Output the material exactly, with every line intact.

_Data extract_:
-------------------------
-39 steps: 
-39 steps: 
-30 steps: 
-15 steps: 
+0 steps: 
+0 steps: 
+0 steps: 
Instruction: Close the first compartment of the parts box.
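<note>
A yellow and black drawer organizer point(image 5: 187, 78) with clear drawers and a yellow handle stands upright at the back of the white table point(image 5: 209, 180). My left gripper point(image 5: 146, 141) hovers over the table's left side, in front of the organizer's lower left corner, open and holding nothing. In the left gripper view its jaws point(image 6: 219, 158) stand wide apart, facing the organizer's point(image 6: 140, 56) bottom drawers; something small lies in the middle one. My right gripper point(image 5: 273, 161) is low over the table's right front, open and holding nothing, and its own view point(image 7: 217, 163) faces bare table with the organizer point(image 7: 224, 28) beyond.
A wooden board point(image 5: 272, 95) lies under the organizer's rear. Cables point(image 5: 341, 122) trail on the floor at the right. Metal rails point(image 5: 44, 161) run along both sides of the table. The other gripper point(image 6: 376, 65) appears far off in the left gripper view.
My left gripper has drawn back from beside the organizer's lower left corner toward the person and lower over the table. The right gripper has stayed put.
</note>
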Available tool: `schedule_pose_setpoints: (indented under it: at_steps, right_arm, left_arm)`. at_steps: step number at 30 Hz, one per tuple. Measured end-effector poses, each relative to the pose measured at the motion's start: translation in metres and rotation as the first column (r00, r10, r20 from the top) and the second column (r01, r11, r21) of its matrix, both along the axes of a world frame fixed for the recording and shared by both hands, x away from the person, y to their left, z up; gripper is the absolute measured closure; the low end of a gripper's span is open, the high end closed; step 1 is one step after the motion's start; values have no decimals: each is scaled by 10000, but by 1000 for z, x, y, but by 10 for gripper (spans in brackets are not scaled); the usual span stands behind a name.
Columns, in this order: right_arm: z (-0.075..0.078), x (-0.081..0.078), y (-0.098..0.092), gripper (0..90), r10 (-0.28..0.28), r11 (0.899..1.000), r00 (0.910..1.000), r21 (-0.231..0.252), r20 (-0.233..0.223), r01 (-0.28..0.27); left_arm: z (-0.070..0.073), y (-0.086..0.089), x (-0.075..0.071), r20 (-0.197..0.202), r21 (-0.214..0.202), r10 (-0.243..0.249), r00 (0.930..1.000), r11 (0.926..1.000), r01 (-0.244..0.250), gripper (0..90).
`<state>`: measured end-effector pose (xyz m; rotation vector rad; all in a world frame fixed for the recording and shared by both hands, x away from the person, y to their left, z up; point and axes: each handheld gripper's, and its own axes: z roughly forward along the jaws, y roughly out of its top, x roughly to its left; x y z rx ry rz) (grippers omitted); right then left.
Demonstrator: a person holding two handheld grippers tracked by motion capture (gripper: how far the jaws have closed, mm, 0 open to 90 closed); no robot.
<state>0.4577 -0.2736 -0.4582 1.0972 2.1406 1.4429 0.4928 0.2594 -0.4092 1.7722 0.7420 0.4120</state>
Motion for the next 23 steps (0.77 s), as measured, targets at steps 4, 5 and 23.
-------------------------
_Problem solution_:
-39 steps: 
-39 steps: 
-30 steps: 
-15 steps: 
+0 steps: 
+0 steps: 
+0 steps: 
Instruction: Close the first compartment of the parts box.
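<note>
A yellow and black drawer organizer point(image 5: 187, 78) with clear drawers and a yellow handle stands upright at the back of the white table point(image 5: 209, 180). My left gripper point(image 5: 146, 141) hovers over the table's left side, in front of the organizer's lower left corner, open and holding nothing. In the left gripper view its jaws point(image 6: 219, 158) stand wide apart, facing the organizer's point(image 6: 140, 56) bottom drawers; something small lies in the middle one. My right gripper point(image 5: 273, 161) is low over the table's right front, open and holding nothing, and its own view point(image 7: 217, 163) faces bare table with the organizer point(image 7: 224, 28) beyond.
A wooden board point(image 5: 272, 95) lies under the organizer's rear. Cables point(image 5: 341, 122) trail on the floor at the right. Metal rails point(image 5: 44, 161) run along both sides of the table. The other gripper point(image 6: 376, 65) appears far off in the left gripper view.
My left gripper has drawn back from beside the organizer's lower left corner toward the person and lower over the table. The right gripper has stayed put.
</note>
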Available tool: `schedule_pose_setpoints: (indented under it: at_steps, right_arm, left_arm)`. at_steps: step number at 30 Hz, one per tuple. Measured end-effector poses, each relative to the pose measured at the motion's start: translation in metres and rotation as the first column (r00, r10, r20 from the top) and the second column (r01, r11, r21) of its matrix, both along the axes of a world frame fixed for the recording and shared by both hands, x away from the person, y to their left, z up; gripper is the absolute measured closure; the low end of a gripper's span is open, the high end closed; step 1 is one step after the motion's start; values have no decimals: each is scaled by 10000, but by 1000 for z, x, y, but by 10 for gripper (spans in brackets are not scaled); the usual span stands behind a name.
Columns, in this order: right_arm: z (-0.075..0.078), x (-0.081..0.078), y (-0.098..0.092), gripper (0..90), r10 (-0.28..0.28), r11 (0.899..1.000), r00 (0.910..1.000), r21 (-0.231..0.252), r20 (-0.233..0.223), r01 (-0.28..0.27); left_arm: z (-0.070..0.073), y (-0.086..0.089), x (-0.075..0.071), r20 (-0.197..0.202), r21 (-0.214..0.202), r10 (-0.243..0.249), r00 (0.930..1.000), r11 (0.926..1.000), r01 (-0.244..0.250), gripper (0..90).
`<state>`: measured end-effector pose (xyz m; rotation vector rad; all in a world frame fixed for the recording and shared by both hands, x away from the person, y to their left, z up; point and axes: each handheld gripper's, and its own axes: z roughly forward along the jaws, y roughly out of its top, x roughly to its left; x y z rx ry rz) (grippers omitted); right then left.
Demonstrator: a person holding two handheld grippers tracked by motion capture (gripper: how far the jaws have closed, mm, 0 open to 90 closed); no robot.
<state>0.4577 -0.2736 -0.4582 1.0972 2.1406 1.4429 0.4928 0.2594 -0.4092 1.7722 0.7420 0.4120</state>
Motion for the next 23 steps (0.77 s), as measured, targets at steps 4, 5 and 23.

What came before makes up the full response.